--- Data excerpt ---

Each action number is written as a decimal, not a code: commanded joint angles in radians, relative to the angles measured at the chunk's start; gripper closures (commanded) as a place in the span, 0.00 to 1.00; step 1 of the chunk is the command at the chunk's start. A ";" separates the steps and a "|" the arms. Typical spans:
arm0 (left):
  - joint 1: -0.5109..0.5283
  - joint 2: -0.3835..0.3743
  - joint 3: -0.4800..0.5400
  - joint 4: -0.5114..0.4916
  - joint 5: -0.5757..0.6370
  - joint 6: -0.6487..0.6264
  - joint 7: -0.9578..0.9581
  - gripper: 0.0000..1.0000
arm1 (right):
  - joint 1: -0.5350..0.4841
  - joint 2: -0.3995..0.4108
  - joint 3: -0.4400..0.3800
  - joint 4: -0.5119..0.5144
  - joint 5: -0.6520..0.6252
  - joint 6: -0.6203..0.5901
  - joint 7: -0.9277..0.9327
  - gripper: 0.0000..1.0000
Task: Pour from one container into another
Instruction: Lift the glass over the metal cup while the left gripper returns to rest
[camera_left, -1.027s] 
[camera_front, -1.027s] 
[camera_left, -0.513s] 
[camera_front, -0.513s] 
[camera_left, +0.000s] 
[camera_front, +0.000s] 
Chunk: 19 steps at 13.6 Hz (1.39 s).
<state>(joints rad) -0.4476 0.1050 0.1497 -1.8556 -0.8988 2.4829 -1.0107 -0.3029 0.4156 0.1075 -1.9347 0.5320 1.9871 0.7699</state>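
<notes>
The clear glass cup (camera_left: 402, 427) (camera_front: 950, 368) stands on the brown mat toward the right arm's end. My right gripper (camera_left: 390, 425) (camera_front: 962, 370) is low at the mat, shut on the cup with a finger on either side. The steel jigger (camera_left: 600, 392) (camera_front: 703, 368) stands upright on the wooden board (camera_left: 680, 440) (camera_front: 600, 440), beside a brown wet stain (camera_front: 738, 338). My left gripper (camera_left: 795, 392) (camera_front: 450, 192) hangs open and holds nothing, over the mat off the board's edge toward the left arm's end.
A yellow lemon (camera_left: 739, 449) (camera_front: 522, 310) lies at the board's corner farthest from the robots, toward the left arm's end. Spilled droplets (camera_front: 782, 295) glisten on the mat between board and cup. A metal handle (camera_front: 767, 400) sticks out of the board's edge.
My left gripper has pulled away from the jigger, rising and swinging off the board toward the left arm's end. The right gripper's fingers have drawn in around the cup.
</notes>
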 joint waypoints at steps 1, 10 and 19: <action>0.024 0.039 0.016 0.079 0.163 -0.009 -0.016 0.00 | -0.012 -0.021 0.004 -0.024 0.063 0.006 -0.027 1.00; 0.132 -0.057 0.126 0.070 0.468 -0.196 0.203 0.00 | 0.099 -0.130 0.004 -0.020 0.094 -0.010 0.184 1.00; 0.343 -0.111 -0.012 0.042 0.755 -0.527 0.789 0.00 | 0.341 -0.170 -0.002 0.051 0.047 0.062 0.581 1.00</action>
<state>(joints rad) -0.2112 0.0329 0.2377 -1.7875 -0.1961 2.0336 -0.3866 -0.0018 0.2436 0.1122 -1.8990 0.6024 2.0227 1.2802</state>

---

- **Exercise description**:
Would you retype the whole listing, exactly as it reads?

- **Exercise output**:
Each action number is written as a decimal, not a code: commanded joint angles in radians, relative to the angles measured at the chunk's start; gripper closures (commanded) as a place in the span, 0.00 to 1.00; step 1 of the chunk is the command at the chunk's start. A ";" separates the steps and a "|" the arms. Typical spans:
arm0 (left):
  - joint 1: -0.5109..0.5283
  - joint 2: -0.3835..0.3743
  - joint 3: -0.4800..0.5400
  - joint 4: -0.5114..0.4916
  - joint 5: -0.5757..0.6370
  - joint 6: -0.6487..0.6264
  - joint 7: -0.9578..0.9581
  - gripper: 0.0000..1.0000
arm1 (right):
  - joint 1: -0.5350..0.4841
  - joint 2: -0.3995..0.4108
  - joint 3: -0.4400..0.3800
  - joint 4: -0.5119..0.5144
  - joint 5: -0.6520..0.6252
  - joint 6: -0.6203..0.5901
  - joint 7: -0.9277..0.9327
  - gripper: 0.0000..1.0000
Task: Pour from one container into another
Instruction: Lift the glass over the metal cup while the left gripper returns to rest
[camera_left, -1.027s] 
[camera_front, -1.027s] 
[camera_left, -0.513s] 
[camera_front, -0.513s] 
[camera_left, +0.000s] 
[camera_front, +0.000s] 
Chunk: 19 steps at 13.6 Hz (1.39 s).
<state>(joints rad) -0.4476 0.1050 0.1497 -1.8556 -0.8988 2.4829 -1.0107 -0.3029 0.4156 0.1075 -1.9347 0.5320 1.9871 0.7699</state>
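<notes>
The clear glass cup (camera_left: 402, 427) (camera_front: 950, 368) stands on the brown mat toward the right arm's end. My right gripper (camera_left: 390, 425) (camera_front: 962, 370) is low at the mat, shut on the cup with a finger on either side. The steel jigger (camera_left: 600, 392) (camera_front: 703, 368) stands upright on the wooden board (camera_left: 680, 440) (camera_front: 600, 440), beside a brown wet stain (camera_front: 738, 338). My left gripper (camera_left: 795, 392) (camera_front: 450, 192) hangs open and holds nothing, over the mat off the board's edge toward the left arm's end.
A yellow lemon (camera_left: 739, 449) (camera_front: 522, 310) lies at the board's corner farthest from the robots, toward the left arm's end. Spilled droplets (camera_front: 782, 295) glisten on the mat between board and cup. A metal handle (camera_front: 767, 400) sticks out of the board's edge.
My left gripper has pulled away from the jigger, rising and swinging off the board toward the left arm's end. The right gripper's fingers have drawn in around the cup.
</notes>
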 joint waypoints at steps 1, 10 and 19: <action>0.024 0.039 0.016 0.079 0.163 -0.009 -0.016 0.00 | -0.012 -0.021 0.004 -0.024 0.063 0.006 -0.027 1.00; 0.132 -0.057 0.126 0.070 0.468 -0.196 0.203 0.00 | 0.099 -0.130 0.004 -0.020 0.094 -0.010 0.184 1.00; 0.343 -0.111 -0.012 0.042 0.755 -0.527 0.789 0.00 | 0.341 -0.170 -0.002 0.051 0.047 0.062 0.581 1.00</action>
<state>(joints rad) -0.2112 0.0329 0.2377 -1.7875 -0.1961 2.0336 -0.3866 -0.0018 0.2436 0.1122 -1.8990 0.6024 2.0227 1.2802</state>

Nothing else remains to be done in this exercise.